Sepertinya dia benar-benar tidak mau melepaskan peran sebagai kakak.
"Seorang kakak pun ada kalanya ingin dimanja. Aku sedih karena nggak bisa bareng Takkun."
Marika menekan dahinya ke dada Takashi. Dulu, perlakuan seperti ini sangat menyenangkan. Tapi sekarang, perasaannya sudah berkurang separuh. Wajar saja—karena dia sudah punya pacar sekarang.
"Kakak-adik biasanya nempel-nempel kayak gini ya?"
"Orang lain ya biarin aja. Ini rumah kita, peraturan kita."
Rasanya seperti alasan ibu-ibu yang nggak mau membelikan mainan buat anaknya—"yang lain bukan urusan kita." Tapi Takashi menahan diri untuk tidak mengatakannya.
"Aku sangat berterima kasih ke Marika, tahu. Waktu aku down karena kakakku meninggal, kamu yang terus nemenin aku."
Takashi tahu bahwa Marika juga pasti kesulitan waktu itu, tapi berkat keberadaannya, Takashi bisa tetap hidup.
Kalau waktu itu Marika tidak ada, mungkin dia akan benar-benar menyusul sang kakak—sedalam itu rasa kehilangan yang dia alami.
Saking cintanya, dulu Takashi kecil benar-benar ingin menikahi kakaknya sendiri, Kana.
"Kalau begitu, tetaplah jadi adikku. Itu caramu membalas budi ke aku."
"Sepertinya aku benar-benar nggak bisa galak ke Marika, ya."
Takashi menghela napas kecil, tapi pada akhirnya dia tetap tidak bisa menolak permintaan Marika.
Dia terlalu berterima kasih padanya, sampai-sampai jadi terlalu lembek.
"Kurasa aku harus cerita ke Himeno deh. Tentang kenapa Marika bisa sampai seobsesif ini jadi kakak."
Kalau hanya interaksi biasa sih tak masalah, tapi kalau sampai sejauh ini, sebaiknya Himeno tahu alasan di baliknya.
"Aku sih nggak keberatan. Tapi kamu sendiri nggak apa-apa? Kalau kamu jadi ingat soal Kana-san?"
"Sekarang aku udah nggak papa."
Sudah bertahun-tahun berlalu, dan walaupun Takashi sebenarnya tidak ingin mengingat tubuh dingin Kana yang tak lagi bernyawa, dia tahu dia harus menjelaskan semuanya ke Himeno.

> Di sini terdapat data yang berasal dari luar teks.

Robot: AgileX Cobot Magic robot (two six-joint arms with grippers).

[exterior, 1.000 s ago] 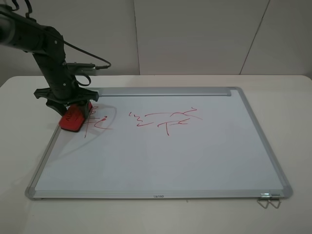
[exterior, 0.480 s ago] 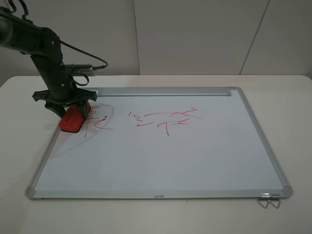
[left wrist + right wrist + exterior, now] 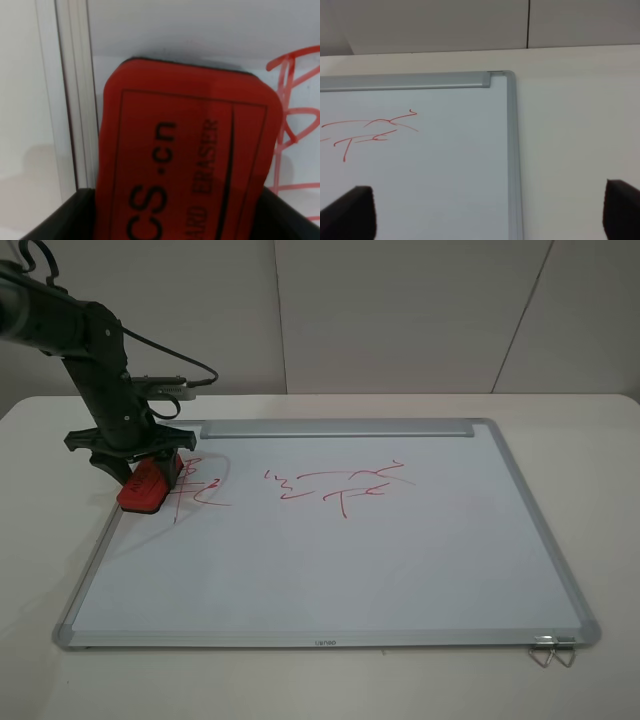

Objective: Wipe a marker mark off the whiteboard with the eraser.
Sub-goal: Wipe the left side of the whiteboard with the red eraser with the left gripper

"Kalau sudah dijelaskan, aku bisa dengan bangga jadi kakaknya Takkun bahkan di depan Shirayuki-san!"
"Jangan keterlaluan aja, ya."
Takashi memang benar-benar terlalu lembut terhadap Marika.
*
"Sudah sampai nih~"
Pagi hari setelah pulang dari liburan, bel rumah berbunyi. Saat Takashi membukanya, Himeno muncul di depan pintu dalam seragam sekolah, tersenyum cerah.
Karena hari ini Senin dan ada sekolah, kemungkinan besar dia datang untuk berangkat bareng.
"Pagi. Datang pagi banget, ya."
Sekarang belum jam tujuh, jadi masih cukup awal untuk berangkat.
"Selamat pagi. Aku ingin membuat sarapan untuk suamiku, kekasihku tercinta."
Wajah Himeno memerah saat menekankan kata kekasih, membuatnya tampak begitu menggemaskan. Tapi Takashi masih sedikit mengantuk.
"Aku senang banget."
"Ah… nnn…"
Meski masih mengantuk, Takashi merasa bahagia, lalu menarik Himeno ke pelukannya dan mengecup bibirnya.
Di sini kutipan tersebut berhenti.